When it comes to the particulars, the thing I love most here are the nearby hillsides full of birds, ground squirrels, rock succulents and wildflowers. I even saw two tiny quails yesterday and I almost died. Their lil head doodads kill me. There are turkey vultures, scrub jays and other birds with names I don't know. Most days I venture to the same two spots up the hill where I sit quietly and see what's what. There is always something different, today it was a cat complaining in a tree. He was fine.

Inside the home, I'm pretty in love with the white tile backsplash and the bleached tone of the laminate wood floors. Our property manager Kelly picked out all of the nice touches and if the relationship were different, I think we could be best friends. Speaking of which, we haven't hugged faces yet but one of my favorite people lives in SLO. Her name is Kim and she doesn't know it yet but she's going to teach me how to sea kayak. Hooray for friendship!

So that's that. I love it here. I love our home. I still miss my kiddo in Toronto a ton and can't wait for when he can come visit again regularly. I'm doing my best to keep him close and cared for throughout the day but we'll all feel better with some awkwardly long momhugs. At some point, we'll have a new normal (or a series of new normals) and we'll all get to enjoy each other's faces and spaces again. It's gonna be great. I just know it.

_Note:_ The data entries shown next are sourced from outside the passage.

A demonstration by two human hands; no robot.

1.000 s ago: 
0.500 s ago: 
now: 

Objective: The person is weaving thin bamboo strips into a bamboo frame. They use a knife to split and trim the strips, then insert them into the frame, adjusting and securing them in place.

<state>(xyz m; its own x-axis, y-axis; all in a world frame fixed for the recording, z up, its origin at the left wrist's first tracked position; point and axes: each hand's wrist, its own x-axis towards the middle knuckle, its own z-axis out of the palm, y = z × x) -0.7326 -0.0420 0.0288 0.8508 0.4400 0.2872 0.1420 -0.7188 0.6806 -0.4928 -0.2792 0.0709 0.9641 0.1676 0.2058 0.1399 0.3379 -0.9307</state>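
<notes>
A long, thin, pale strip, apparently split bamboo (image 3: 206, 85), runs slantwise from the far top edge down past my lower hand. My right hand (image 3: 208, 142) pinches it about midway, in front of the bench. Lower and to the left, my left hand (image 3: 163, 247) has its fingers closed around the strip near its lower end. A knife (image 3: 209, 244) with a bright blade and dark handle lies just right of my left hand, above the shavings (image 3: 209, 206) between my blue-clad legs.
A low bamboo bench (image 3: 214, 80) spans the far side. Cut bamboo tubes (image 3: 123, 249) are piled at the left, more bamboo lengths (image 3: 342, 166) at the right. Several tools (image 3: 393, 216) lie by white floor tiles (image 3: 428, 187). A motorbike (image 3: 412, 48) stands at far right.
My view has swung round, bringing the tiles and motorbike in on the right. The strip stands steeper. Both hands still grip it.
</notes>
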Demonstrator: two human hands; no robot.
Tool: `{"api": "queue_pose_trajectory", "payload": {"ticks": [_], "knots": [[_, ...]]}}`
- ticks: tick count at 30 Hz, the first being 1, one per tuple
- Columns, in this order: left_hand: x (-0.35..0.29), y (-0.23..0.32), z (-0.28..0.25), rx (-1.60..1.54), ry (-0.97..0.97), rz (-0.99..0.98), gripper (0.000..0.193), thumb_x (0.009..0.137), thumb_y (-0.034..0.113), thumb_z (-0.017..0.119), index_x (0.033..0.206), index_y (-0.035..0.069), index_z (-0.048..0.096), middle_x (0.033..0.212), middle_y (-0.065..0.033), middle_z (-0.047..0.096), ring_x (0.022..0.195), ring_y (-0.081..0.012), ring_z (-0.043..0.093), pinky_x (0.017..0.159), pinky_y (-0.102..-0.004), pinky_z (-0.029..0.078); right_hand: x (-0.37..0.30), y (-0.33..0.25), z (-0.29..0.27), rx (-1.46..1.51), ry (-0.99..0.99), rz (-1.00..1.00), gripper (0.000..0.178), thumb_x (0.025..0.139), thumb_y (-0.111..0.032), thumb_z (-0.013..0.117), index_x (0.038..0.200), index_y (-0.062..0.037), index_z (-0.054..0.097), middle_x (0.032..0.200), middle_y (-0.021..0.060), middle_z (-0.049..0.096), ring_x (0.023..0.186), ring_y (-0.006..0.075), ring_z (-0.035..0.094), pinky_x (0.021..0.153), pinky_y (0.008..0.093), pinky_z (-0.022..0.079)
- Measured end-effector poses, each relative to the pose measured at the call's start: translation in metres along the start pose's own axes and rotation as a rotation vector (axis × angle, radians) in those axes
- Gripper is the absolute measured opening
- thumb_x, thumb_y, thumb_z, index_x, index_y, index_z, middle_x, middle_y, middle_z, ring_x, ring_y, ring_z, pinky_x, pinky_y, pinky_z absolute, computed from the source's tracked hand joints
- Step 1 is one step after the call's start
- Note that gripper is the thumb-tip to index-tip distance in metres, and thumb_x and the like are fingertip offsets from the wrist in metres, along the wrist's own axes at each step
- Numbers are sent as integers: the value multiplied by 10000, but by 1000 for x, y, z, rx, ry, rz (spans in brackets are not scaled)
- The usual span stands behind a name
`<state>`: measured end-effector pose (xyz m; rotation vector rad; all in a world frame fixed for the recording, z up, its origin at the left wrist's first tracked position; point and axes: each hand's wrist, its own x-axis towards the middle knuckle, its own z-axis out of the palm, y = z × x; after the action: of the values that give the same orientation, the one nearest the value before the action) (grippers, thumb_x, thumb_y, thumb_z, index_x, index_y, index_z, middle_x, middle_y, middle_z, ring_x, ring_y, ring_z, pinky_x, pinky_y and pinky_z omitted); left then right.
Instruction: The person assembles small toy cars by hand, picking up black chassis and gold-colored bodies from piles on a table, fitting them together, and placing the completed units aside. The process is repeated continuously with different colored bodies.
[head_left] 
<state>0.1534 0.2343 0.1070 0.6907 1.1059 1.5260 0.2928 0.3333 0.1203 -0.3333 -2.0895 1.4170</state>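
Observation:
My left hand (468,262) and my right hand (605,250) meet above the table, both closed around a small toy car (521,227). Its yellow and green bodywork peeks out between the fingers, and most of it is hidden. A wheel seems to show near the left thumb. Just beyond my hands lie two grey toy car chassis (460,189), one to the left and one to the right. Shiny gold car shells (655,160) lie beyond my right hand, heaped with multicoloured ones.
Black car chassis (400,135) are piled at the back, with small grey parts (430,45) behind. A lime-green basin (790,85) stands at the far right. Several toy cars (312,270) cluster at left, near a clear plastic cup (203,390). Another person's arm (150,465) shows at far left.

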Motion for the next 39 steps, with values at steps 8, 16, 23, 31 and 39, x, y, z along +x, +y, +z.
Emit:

Unfamiliar yet amazing surroundings 🌉

By Sean McBride

My house, the one I normally live in, is fine. It suits my needs, I have a bedroom, and a studio to work in, and the house is mostly workable and tidy, my room mate is perfectly tolerable and mostly friendly and we share some interests.

But right now, in all this madness I am not at my house, but I still feel like I'm home. With the locking down of society, me and my partner were facing the notion of navigating this uncertain length of absolute uncertainty apart, unable to provide support or share fears and dreams, so we moved to a friends empty apartment in the city.

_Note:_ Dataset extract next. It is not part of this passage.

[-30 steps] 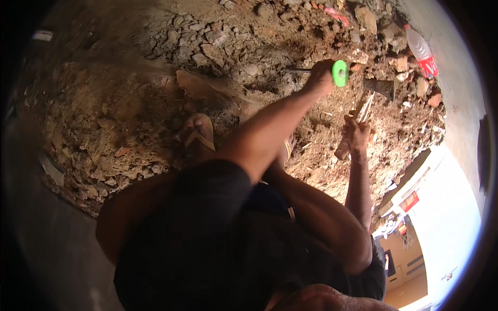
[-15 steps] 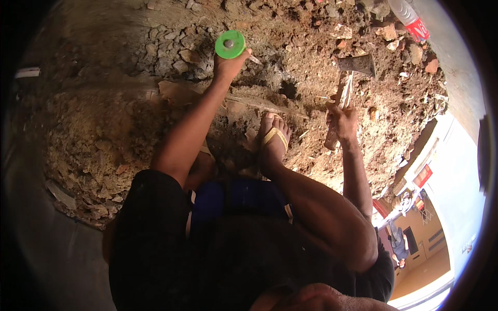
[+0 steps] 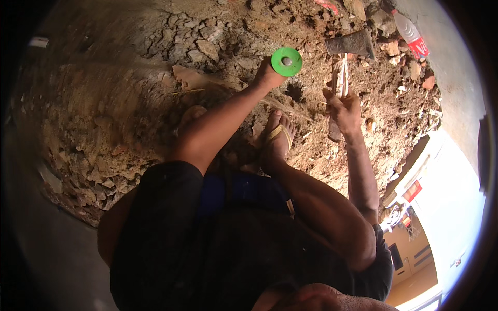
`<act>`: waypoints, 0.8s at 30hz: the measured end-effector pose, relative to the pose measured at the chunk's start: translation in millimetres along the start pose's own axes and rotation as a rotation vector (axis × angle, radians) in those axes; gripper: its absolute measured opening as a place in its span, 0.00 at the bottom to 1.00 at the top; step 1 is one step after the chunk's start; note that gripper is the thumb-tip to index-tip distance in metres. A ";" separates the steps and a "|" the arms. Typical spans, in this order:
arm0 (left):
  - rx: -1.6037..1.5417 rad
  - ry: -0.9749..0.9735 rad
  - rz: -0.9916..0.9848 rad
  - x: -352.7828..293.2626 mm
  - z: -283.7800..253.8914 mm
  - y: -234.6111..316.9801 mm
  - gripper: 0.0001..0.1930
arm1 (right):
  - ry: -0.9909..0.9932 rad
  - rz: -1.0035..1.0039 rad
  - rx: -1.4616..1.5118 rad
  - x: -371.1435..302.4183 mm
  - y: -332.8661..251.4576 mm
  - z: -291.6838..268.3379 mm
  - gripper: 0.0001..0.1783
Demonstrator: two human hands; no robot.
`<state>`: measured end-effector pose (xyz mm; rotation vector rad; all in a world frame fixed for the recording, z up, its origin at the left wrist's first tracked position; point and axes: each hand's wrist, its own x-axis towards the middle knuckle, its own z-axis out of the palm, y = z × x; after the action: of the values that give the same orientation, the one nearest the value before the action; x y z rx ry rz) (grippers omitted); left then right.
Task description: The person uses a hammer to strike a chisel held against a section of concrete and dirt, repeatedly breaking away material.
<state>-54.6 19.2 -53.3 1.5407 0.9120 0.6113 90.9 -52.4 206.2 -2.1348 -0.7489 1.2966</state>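
Observation:
My left hand [image 3: 267, 75] is wrapped round a chisel whose round green hand guard [image 3: 294, 62] and metal striking end face up. The shaft and tip below are hidden by the guard and the hand. To the right, my right hand [image 3: 346, 113] grips the wooden handle of a hatchet [image 3: 350, 44], its dark, wide metal head pointing away from me. A gap separates the hatchet head from the chisel. Below both is rough, broken earth [image 3: 311, 135], with a dark hole [image 3: 294, 92] near my left wrist.
My sandalled foot [image 3: 278, 137] stands between my arms, close to the hole. Loose grey clods [image 3: 207, 49] lie at the far left. A plastic bottle [image 3: 410, 33] with a red label rests by the wall [image 3: 456, 67] at far right. Brick pieces [image 3: 428, 82] lie nearby.
My left hand has moved right with the chisel, closer to the hatchet. The hatchet head has shifted farther away and looks larger. A person at the lower right is out of sight now.

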 end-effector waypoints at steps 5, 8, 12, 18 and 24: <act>0.116 -0.048 -0.101 4.7 -20.9 57.1 0.17 | 0.238 -0.695 0.016 -25.7 -78.4 -34.9 0.14; 0.085 0.028 -0.050 8.9 -16.8 59.2 0.15 | 0.312 -0.914 0.281 -39.6 -125.2 -34.9 0.12; 0.101 -0.006 -0.081 14.1 -13.5 66.9 0.15 | 0.314 -0.699 -0.242 -5.7 -20.0 -12.0 0.07; 0.193 0.087 0.050 13.2 -9.8 54.7 0.17 | -0.077 -0.158 0.088 5.2 31.3 2.0 0.08; 0.064 0.073 0.015 5.2 -9.6 54.4 0.19 | 0.215 -0.977 0.367 -12.6 -130.1 -39.0 0.21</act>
<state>-48.0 28.3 1.0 1.5921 0.9850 0.6583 97.2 25.1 318.3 -1.2757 -1.1413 0.5934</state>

It felt, and feels, a tad crazy, to leave my comfort zone and the space that had all I need to stay home and work, but it also seemed crazy to go this mostly alone. Our new space is incredible, in Bernal in the city, everything we need is close, stores in one direction, parks and one of the coolest neighborhoods in town in the other. And we are together, we eat together, we have lunch time dance parties and we enjoy the ability to support each other through the madness. It's a bit unsettling to not be able to stay head down in my creative outlet, but I'm finding new routines and new ways to pass the time and stay sane, and that feels good too.

I suppose if anything, this experience shows me that "home" is a lot more than a house.